In a proof-of-concept study, researchers demonstrated the effectiveness of a potential new therapy for Timothy syndrome, an often life-threatening and rare genetic disorder that affects a wide range of bodily systems, leading to severe cardiac, neurological, and psychiatric symptoms as well as physical differences such as webbed fingers and toes. The treatment restored typical cellular function in 3D structures created from cells of people with Timothy syndrome, known as organoids, which can mimic the function of cells in the body. These results could serve as the foundation for new treatment approaches for the disorder. The study, supported by the National Institutes of Health (NIH), appears in the journal Nature.
“Not only do these findings offer a potential road map to treat Timothy syndrome, but research into this condition also offers broader insights into other rare genetic conditions and mental disorders,” said Joshua A. Gordon, M.D., Ph.D., director of the National Institute of Mental Health, part of NIH.
Sergiu Pasca, M.D., and colleagues at Stanford University, Stanford, California, collected cells from three people with Timothy syndrome and three people without Timothy syndrome and examined a specific region of a gene known as CACNA1C that harbors a mutation that causes Timothy syndrome. They tested whether they could use small pieces of genetic material that bind to gene products and promote the production of a protein not carrying the mutation, known as antisense oligonucleotides (ASOs), to restore cellular deficits underlying the syndrome.
In the lab, researchers applied the ASOs to human brain tissue structures grown from human cells, known as organoids, and tissue structures formed through the integration of multiple cell types, known as assembloids. They also analyzed organoids transplanted into the brains of rats. All of the methods were created using cells from people with Timothy syndrome. Applying the ASOs restored normal functioning in the cells, and the therapy’s effects were dose-dependent and lasted at least 90 days.
“Our study showed that we can correct cellular deficits associated with Timothy syndrome,” said Dr. Pasca. “We are now actively working towards translating these findings into the clinic, bringing hope that one day we may have an effective treatment for this devastating neurodevelopmental disorder.
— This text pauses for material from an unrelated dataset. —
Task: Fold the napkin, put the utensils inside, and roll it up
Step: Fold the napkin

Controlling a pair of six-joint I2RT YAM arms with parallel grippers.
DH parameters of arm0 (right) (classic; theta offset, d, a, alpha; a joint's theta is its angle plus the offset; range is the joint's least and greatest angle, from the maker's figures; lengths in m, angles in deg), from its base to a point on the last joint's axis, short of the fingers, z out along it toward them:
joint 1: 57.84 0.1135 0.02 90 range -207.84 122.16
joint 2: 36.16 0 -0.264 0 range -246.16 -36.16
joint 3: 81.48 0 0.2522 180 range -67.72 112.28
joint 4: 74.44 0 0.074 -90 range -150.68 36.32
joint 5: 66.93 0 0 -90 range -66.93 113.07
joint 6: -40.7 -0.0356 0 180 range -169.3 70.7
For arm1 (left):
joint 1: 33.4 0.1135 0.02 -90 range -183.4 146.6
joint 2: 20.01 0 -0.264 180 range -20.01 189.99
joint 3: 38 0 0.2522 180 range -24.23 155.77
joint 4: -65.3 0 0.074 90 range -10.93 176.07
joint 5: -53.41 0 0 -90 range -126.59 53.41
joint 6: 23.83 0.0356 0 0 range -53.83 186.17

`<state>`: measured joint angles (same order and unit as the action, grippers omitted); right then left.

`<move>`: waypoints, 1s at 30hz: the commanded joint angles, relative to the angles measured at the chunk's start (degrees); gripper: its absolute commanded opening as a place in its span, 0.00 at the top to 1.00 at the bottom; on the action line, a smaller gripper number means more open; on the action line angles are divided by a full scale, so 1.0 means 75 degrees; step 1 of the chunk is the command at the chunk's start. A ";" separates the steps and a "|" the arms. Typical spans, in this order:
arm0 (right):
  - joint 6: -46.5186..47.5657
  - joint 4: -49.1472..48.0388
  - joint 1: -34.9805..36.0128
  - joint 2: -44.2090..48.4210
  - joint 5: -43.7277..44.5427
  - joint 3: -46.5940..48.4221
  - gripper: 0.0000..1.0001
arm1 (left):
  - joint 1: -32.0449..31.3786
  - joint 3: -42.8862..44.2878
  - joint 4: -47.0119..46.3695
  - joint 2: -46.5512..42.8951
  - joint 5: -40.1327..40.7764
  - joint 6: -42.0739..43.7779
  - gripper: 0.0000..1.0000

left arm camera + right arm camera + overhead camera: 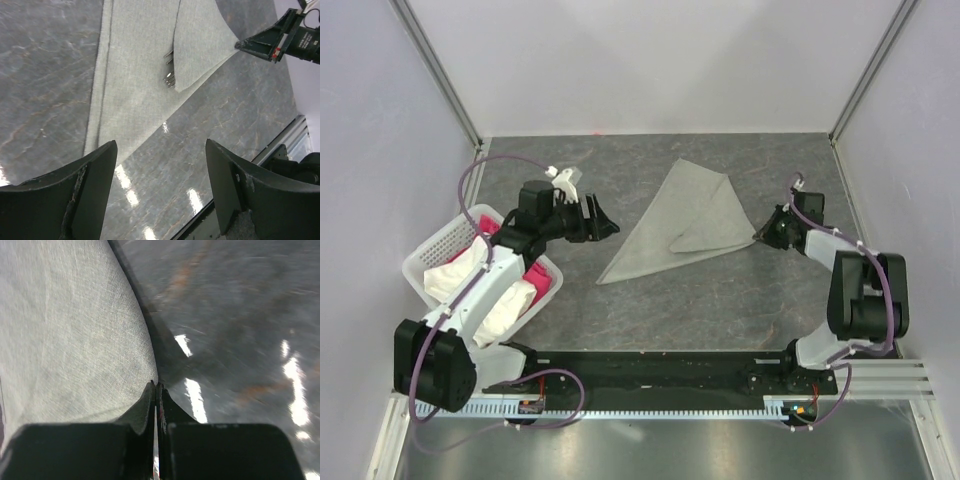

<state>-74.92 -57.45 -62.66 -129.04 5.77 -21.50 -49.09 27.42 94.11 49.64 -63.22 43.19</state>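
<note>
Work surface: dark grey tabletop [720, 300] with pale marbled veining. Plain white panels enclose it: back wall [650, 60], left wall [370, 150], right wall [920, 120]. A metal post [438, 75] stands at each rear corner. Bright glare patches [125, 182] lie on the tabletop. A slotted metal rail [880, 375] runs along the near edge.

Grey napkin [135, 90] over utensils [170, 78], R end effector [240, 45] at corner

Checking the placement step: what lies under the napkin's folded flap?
Under the flap of the napkin, only the ends of the utensils show; the rest is covered, their number unclear.
</note>
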 commanded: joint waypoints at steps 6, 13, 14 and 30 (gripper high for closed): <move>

The genetic mutation that causes Timothy syndrome affects the exon 8A region of the CACNA1C gene. The gene contains instructions for controlling calcium channels—pores in the cell critical for cellular communication. The CACNA1C gene in humans also contains another region (exon 8) that controls calcium channels but is not impacted in Timothy syndrome type 1. The ASOs tested in this study decreased the use of the mutated exon 8A and increased reliance on the nonaffected exon 8, restoring normal calcium channel functioning.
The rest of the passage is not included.